I wrote a few days ago about four of the six members of the Woodfin NC Town Council -- all Democrats and all allegedly progressives -- who were scheming to turn the town's progressive mayor into a powerless town mascot and to elevate the unelected town manager to empress status. At Tuesday night's town council meeting, not a single town resident spoke in support of the Feckless Four's resolution, while several residents spoke in support of Mayor Jim McAllister and his proactive leadership in the wake of the devastation Hurricane Helene inflicted on Woodfin. Despite the clear wishes of town residents, the Feckless Four adopted their resolution. As one resident said afterwards, "it's ridiculous that they're punishing the mayor for doing what a mayor ought to be doing."
This power grab -- undertaken just three weeks before the presidential election and in the immediate aftermath of Hurricane Helene's rampage through the region -- was led by Council Member Eric Edgerton, who is also an assistant city attorney for the City of Asheville. Edgerton was able to persuade Council Members Betsy Ervin, Ken Kahn, and Hazel Thornton to support his resolution against Mayor McAllister, while Counsel Members Phil Cohen and Johanna Young voted against the resolution. The resolution condemned Mayor McAllister for his efforts to keep residents informed on Hurricane Helene recovery efforts and to advise them on where to turn for help.
As a result of the adverse action Edgerton and his minions took against Mayor McAllister, Woodfin Planning Board Member Glenda Overbeck submitted her letter of resignation the next morning. That's a loss for the residents of Woodfin.
After censuring Mayor McAllister, Edgerton continued his effort to neuter the mayor and exhalt the town manager with a second resolution -- backed again by Ervin, Kahn, and Thornton -- to prohibit the mayor from communicating with the news media unless expressly authorized by a vote of the council, and to designate town manager Shannon Tuch as the sole official spokesperson for the town. To effectuate this change, Edgerton's resolution amended the Town of Woodfin Code of Conduct and Ethics.
Here is the revised provison Edgerton presented and the council adopted on Conduct with the Media:
Pay particular attention to the last line, which I have underlined. Edgerton's intention was to impose a duty on elected officials who interact with the media when they are not designated to speak for the town to affirmatively state that the views expressed are purely the official's personal views and not the official views of the town. The provision Edgerton advanced and the council adopted requires the exact opposite.
To "disclaim" is to "deny" or to "repudiate." The Woodfin Code of Conduct and Ethics, as amended Tuesday night by Council Member Edgerton and his minions, requires an elected official who speaks with the news media when not designated as the town's official spokesperson to disclaim (i.e., deny) that the views expressed are his or her own personal views and not the town's official position.
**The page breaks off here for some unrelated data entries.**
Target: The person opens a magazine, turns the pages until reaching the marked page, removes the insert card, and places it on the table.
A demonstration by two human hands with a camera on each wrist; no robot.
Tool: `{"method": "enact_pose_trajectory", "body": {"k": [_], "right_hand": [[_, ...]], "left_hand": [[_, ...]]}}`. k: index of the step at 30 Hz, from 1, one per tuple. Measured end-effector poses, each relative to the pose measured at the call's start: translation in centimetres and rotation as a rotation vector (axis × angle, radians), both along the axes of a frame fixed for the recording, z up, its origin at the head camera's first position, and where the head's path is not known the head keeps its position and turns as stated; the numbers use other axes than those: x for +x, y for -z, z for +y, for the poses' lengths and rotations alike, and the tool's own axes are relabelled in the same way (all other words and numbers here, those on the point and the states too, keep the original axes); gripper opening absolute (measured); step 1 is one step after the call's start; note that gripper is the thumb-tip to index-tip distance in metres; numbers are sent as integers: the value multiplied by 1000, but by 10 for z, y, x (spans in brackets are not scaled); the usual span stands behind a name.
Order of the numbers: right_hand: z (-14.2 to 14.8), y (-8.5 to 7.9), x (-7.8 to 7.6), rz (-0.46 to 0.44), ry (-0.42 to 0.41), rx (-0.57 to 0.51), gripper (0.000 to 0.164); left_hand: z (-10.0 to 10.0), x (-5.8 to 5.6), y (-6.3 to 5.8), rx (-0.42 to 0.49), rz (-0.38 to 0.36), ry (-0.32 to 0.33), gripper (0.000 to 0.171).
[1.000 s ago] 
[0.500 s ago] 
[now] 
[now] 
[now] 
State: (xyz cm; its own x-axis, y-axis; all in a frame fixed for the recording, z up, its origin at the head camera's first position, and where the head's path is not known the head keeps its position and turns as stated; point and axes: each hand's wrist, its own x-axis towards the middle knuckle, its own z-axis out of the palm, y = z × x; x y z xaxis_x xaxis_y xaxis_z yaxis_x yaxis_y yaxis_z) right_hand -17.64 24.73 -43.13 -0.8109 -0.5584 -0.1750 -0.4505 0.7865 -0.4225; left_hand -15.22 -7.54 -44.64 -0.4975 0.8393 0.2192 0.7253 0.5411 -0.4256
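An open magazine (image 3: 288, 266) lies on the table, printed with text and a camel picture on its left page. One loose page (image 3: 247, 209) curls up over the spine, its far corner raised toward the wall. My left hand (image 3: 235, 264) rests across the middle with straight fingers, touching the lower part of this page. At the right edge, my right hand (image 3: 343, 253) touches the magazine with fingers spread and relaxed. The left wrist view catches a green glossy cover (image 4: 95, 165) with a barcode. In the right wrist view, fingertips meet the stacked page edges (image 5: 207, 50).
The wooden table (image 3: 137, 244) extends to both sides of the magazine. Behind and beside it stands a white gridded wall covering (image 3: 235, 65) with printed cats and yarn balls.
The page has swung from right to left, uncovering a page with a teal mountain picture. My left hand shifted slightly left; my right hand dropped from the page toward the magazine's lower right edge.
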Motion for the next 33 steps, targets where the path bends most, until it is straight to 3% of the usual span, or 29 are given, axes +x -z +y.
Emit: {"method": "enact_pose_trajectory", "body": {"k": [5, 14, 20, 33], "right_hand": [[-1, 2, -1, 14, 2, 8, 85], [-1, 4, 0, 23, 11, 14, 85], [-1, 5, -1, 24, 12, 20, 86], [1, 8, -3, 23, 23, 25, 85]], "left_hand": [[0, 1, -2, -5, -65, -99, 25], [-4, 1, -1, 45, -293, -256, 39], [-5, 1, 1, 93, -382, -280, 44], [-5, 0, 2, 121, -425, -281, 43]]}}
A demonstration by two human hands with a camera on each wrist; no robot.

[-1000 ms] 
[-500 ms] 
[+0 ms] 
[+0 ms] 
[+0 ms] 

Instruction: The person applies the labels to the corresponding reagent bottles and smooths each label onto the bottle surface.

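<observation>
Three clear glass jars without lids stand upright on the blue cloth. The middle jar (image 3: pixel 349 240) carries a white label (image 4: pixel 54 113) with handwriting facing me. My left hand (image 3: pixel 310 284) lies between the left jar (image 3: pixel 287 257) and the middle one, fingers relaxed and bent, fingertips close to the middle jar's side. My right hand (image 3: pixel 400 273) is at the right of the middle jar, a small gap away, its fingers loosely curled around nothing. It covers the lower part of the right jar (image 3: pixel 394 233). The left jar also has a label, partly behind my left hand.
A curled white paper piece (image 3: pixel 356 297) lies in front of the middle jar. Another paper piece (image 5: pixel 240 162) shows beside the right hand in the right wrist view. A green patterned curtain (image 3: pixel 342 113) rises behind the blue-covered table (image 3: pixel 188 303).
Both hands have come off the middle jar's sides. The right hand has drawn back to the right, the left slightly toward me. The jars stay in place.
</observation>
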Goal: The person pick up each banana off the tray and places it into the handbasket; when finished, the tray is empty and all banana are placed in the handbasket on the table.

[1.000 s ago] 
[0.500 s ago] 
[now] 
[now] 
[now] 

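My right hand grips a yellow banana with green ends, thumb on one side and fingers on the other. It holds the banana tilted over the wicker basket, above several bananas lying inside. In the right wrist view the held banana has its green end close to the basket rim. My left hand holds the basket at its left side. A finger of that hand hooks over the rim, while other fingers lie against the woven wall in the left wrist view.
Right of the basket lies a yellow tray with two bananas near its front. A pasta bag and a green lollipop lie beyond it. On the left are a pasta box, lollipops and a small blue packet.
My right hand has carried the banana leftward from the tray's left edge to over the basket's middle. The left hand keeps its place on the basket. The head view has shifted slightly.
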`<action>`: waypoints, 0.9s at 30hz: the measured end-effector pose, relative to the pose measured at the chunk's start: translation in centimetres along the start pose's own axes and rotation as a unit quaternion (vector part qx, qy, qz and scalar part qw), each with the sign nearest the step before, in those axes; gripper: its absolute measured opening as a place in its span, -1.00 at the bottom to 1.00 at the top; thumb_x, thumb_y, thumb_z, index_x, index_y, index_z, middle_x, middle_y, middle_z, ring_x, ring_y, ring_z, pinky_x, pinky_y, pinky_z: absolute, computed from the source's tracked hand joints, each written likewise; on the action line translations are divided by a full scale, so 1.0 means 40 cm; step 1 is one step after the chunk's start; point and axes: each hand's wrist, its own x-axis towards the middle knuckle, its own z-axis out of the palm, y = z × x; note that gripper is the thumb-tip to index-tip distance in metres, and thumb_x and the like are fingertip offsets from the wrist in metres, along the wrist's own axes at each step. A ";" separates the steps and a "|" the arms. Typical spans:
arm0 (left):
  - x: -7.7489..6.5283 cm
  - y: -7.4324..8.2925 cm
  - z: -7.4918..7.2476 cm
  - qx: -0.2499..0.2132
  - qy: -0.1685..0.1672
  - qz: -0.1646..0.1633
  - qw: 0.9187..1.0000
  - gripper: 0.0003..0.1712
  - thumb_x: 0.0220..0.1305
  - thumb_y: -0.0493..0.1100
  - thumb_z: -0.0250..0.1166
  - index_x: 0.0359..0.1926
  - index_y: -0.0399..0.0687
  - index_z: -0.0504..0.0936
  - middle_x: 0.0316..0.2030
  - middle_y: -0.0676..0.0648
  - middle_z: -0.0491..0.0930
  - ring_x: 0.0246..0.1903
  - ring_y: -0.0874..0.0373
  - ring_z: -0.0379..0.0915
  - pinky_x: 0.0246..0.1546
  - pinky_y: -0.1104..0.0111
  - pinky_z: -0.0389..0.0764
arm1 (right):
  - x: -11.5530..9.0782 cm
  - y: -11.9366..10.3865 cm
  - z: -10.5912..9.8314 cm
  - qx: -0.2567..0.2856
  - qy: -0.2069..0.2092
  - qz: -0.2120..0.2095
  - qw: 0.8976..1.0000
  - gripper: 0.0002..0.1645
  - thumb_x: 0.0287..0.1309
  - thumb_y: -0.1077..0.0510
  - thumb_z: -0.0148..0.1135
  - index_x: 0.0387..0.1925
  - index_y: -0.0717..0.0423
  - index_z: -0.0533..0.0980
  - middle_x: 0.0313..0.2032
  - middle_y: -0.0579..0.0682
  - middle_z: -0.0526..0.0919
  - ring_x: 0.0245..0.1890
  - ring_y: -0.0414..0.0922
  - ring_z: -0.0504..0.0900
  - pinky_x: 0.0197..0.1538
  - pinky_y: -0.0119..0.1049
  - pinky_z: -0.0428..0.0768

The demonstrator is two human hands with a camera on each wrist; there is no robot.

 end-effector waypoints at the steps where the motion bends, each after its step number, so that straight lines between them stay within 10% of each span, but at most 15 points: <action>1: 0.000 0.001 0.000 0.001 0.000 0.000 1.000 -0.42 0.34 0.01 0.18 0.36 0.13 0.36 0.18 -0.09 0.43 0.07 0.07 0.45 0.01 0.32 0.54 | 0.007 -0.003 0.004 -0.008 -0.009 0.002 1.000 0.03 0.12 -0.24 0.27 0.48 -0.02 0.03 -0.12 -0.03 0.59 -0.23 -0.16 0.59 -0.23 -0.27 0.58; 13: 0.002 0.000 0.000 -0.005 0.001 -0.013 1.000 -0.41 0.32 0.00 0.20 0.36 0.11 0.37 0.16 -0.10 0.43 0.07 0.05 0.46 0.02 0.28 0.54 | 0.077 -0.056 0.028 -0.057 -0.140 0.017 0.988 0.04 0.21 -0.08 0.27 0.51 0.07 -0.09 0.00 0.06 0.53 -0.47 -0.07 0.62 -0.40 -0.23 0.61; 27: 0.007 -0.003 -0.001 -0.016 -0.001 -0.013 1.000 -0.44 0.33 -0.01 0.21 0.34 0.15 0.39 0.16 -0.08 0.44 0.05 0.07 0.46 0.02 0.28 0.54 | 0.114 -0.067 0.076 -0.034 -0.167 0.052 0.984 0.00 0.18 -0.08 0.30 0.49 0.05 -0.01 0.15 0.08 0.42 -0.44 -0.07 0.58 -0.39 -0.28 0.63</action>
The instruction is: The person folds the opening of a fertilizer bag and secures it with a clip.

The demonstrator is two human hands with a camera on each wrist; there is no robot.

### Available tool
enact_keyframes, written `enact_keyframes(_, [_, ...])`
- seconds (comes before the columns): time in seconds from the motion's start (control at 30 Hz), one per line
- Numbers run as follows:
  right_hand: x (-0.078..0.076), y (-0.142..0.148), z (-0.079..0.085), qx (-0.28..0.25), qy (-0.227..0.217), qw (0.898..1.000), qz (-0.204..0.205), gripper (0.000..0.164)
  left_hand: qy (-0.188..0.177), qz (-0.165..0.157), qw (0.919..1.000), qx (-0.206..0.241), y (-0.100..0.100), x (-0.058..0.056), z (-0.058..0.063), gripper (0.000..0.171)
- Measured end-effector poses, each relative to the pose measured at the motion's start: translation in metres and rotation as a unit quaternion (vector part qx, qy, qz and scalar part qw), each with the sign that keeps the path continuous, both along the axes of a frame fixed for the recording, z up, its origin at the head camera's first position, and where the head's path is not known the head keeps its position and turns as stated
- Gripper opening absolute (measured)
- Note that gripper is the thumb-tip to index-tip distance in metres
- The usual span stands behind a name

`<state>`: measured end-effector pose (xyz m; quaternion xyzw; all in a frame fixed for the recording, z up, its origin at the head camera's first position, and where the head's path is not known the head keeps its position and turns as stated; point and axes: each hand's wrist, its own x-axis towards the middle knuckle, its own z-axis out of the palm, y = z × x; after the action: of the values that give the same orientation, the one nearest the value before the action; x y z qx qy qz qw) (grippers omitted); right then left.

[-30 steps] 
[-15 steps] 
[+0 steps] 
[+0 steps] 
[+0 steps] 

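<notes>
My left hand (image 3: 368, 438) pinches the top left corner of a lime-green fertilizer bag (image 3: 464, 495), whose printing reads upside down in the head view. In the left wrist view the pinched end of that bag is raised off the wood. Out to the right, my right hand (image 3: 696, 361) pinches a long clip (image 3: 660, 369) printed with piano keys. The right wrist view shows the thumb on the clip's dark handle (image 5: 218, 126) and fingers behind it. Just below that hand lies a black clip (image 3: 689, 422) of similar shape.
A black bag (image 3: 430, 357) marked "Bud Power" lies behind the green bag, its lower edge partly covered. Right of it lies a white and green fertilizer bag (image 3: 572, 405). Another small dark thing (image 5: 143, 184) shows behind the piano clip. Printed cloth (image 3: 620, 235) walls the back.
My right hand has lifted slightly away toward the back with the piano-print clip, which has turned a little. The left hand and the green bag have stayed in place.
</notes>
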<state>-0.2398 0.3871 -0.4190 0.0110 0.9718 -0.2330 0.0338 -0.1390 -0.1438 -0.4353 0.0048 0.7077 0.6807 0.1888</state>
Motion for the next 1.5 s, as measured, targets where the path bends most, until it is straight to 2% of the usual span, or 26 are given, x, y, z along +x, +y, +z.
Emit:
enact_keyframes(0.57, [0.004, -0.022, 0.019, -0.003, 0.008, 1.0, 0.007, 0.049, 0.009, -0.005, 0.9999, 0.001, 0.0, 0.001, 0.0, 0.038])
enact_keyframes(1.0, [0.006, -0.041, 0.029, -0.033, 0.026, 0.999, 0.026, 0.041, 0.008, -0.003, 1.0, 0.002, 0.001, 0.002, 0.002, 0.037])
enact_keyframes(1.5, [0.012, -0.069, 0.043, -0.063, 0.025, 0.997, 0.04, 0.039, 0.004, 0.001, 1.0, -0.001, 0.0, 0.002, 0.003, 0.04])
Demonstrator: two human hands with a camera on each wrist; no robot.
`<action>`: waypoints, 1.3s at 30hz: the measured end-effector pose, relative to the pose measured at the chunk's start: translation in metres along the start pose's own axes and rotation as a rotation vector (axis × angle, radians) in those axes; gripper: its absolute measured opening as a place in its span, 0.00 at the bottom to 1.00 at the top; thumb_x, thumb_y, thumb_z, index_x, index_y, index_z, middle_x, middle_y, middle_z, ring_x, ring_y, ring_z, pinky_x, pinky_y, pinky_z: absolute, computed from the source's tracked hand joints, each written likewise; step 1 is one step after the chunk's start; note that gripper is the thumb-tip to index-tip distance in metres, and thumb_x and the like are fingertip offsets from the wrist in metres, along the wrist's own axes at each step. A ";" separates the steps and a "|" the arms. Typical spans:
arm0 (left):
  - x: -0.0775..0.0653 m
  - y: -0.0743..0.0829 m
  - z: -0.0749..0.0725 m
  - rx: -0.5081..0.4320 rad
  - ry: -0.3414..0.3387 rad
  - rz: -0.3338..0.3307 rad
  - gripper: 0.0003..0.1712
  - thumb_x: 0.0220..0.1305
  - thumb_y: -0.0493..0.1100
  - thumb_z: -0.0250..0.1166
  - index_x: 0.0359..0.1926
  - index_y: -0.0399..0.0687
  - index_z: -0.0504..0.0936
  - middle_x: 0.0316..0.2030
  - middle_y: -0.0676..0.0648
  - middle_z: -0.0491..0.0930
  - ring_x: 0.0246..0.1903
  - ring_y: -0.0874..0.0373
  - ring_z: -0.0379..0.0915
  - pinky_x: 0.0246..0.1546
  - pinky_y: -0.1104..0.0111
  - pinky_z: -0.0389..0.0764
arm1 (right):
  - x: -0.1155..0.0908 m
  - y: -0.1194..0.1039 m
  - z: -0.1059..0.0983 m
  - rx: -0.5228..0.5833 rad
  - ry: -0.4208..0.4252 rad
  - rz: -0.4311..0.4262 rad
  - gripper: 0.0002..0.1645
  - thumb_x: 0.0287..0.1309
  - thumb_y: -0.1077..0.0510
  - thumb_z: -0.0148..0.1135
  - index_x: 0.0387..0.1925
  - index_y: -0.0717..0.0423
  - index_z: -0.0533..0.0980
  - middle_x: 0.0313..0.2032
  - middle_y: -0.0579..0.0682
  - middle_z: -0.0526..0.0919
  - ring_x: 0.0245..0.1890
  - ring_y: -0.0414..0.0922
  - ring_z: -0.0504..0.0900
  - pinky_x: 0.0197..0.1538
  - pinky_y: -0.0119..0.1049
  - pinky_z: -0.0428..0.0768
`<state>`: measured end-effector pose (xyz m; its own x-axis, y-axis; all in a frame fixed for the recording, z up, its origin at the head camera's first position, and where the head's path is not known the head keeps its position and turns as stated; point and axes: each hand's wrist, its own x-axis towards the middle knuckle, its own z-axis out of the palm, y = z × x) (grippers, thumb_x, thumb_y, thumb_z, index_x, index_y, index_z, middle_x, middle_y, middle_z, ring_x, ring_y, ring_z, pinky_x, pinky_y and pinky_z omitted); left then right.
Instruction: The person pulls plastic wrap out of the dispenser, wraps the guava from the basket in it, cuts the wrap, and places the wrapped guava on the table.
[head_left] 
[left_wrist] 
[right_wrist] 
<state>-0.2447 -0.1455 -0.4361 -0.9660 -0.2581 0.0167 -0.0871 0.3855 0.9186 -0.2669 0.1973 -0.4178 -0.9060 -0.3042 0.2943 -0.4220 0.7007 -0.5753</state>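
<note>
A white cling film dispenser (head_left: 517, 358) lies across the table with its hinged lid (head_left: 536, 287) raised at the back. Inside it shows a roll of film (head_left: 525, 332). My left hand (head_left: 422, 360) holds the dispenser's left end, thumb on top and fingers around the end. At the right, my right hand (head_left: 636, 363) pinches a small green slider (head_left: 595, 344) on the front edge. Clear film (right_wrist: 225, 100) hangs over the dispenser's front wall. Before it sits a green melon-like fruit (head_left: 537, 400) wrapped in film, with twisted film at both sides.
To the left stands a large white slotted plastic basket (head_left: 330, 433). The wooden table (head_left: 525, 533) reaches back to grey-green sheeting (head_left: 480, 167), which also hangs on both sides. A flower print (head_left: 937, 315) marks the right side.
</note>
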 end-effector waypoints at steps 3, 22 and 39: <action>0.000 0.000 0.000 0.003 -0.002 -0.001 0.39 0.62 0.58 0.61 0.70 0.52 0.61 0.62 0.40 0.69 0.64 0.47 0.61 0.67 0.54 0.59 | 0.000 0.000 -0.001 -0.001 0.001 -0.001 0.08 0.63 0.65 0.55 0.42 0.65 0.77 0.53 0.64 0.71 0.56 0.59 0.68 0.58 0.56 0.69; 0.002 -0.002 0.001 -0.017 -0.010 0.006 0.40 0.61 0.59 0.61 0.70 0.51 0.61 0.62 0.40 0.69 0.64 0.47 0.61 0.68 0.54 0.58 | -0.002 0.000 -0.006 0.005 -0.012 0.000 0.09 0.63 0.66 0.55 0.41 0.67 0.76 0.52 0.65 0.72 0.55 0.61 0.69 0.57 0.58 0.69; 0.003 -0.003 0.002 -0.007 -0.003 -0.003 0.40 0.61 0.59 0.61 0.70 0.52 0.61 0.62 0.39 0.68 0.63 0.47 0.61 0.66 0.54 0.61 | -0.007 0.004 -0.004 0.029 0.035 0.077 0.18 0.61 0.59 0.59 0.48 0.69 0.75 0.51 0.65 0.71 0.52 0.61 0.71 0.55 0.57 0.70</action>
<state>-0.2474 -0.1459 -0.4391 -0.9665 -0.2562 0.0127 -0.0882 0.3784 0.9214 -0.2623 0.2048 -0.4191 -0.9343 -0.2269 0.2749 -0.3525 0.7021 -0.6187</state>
In other words, Edgerton's amendment requires an elected Woodfin official not designated as the official town spokesperson to tell the news media, "this isn't my personal opinion, it's the town's official position."
I used to be a law professor. If a first-year law student submitted this provision in a paper, I would give him an "F" because the wording achieves the exact opposite result from the result it was supposed to achieve. In the past, I graded bar exams for law school graduates seeking to become licensed attorneys. If any of them had submitted a response that does the exact opposite of what it was supposed to do, they'd likely be retaking the bar exam.
In Edgerton's haste to denegrate Mayor McAllister and elevate town manager Tuch, the amendment he made to the Town of Woodfin Code of Conduct and Ethics, and got his colleagues to support, can fairly be described as incompetent legal drafting. Hillary Clinton coined a term during the 2016 race to describe this kind of feckless behavior ... deplorable.